Problem details
What are the lines, word for word, from the line with "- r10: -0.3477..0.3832" up to and including the line with "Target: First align" in the records below? Omit the pictures.

Records for the exercise
==================================================

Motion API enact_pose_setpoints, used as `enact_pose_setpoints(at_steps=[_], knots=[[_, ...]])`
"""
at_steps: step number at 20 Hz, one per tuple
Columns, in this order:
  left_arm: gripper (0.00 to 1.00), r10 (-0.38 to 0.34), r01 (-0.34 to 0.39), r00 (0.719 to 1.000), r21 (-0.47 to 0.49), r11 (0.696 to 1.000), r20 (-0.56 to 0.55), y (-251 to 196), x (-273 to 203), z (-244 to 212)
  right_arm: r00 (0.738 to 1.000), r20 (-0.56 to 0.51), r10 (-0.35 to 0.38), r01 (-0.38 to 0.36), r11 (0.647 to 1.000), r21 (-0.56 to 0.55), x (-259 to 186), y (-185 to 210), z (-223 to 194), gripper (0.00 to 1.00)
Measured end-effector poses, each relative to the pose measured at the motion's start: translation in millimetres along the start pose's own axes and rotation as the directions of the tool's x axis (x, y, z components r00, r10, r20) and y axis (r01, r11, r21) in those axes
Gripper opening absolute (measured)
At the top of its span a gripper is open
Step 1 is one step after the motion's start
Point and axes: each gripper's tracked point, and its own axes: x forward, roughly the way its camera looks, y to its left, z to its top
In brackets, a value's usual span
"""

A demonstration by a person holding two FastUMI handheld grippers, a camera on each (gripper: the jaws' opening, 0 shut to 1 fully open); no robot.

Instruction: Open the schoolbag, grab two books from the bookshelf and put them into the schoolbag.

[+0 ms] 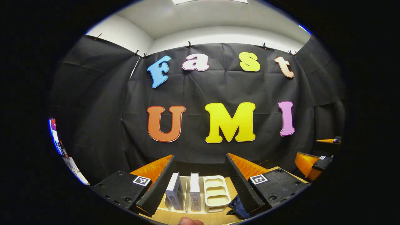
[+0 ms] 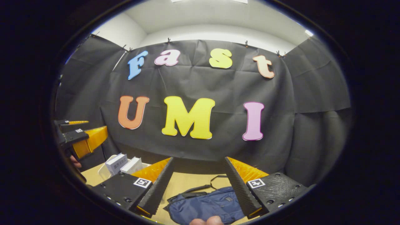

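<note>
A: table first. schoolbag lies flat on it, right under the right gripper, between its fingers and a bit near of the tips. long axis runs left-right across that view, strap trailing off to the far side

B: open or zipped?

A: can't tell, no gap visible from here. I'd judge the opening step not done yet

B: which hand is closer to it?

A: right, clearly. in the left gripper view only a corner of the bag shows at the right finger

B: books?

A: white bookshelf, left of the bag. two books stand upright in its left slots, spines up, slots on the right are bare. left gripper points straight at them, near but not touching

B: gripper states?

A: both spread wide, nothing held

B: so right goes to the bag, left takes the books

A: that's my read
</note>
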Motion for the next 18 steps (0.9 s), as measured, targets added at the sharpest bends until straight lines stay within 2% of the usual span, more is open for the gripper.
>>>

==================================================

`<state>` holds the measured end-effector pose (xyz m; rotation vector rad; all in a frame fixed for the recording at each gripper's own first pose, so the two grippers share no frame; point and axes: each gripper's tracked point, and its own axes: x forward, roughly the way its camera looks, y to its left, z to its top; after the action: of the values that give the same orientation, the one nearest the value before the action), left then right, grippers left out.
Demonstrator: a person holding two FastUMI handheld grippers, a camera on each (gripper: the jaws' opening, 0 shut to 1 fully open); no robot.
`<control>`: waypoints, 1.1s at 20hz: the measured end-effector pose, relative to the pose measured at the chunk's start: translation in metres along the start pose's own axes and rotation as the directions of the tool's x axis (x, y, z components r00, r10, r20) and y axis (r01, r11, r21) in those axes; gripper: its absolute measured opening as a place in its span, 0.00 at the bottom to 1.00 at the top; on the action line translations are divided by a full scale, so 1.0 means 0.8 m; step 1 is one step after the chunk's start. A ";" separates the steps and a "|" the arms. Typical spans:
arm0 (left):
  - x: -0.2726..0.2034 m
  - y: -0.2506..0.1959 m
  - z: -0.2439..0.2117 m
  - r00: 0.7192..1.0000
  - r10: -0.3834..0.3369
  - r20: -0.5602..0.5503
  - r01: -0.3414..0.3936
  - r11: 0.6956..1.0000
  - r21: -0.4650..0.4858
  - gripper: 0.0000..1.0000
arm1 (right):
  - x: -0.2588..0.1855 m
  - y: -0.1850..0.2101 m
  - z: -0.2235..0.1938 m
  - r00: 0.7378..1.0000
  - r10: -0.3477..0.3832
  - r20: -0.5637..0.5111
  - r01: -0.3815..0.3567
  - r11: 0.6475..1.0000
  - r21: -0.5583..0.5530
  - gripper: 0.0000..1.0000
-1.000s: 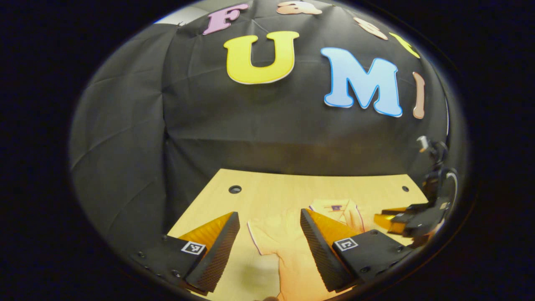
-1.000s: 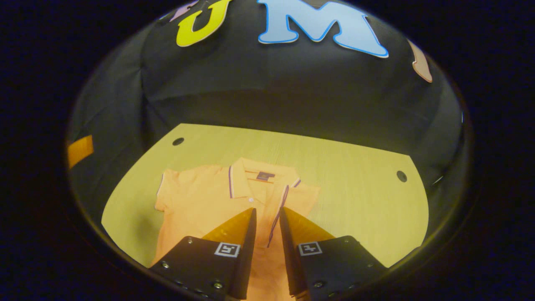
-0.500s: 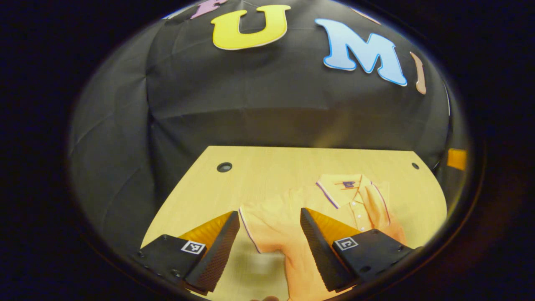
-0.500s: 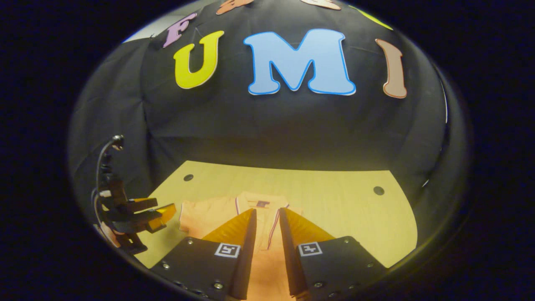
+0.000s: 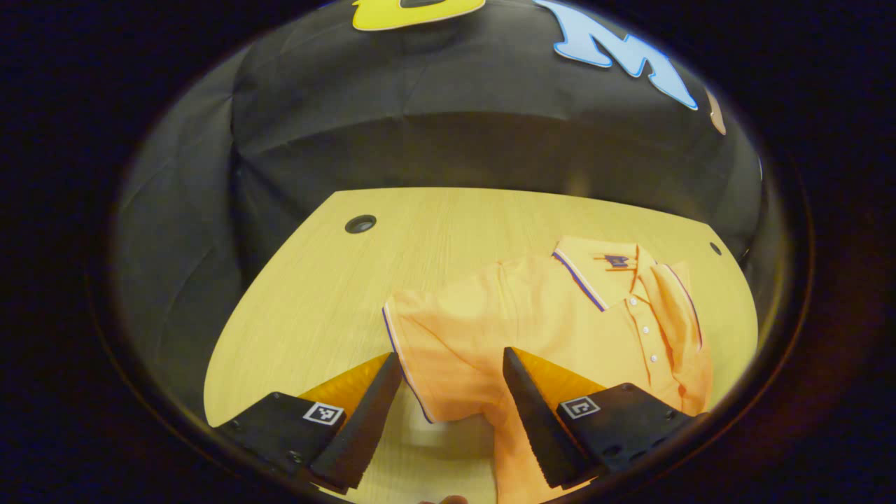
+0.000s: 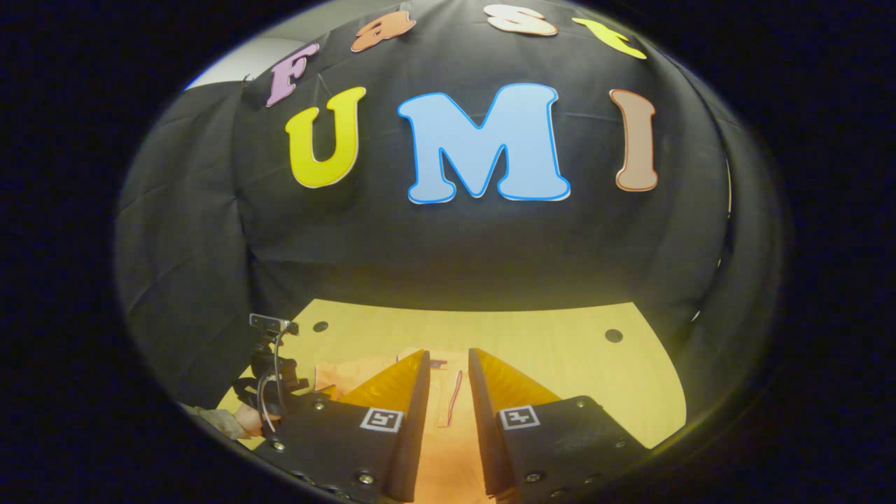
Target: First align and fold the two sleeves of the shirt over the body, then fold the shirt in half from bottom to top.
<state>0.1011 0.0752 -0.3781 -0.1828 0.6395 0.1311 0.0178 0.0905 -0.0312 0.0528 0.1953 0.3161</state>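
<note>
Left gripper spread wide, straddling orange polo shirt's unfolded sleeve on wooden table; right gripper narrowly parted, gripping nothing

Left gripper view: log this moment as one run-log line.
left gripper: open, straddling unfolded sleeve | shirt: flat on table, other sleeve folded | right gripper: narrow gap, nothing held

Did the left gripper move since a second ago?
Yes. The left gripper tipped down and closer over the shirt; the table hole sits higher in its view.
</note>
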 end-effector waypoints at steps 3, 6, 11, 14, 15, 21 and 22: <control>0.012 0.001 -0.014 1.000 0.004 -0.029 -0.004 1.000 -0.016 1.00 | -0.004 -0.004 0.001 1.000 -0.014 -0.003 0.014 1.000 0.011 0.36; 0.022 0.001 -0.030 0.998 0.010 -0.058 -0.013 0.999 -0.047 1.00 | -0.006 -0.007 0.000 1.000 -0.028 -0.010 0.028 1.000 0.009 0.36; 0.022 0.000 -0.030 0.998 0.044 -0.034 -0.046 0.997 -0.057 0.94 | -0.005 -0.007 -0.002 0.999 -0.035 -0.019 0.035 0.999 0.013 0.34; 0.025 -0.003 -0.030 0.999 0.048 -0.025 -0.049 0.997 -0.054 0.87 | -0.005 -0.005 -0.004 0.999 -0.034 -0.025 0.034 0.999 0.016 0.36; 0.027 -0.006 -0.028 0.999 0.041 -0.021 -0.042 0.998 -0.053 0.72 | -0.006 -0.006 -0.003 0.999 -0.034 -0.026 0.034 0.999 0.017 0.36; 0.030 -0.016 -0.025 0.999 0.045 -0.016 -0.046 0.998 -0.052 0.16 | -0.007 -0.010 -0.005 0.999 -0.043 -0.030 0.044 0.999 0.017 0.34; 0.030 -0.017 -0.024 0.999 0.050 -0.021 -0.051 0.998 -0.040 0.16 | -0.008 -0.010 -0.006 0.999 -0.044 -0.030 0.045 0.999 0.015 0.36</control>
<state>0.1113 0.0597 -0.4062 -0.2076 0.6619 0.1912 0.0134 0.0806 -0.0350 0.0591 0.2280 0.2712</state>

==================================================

Answer to this exercise
  - r10: -0.3477..0.3832
  - r20: -0.5637..0.5111
  - r01: -0.3815..0.3567
  - r11: 0.6475..1.0000
  - r21: -0.5583..0.5530
  - gripper: 0.0000..1.0000
-1.000s: 
-1.000s: 
-0.500s: 
-0.500s: 
+0.000s: 
+0.000s: 
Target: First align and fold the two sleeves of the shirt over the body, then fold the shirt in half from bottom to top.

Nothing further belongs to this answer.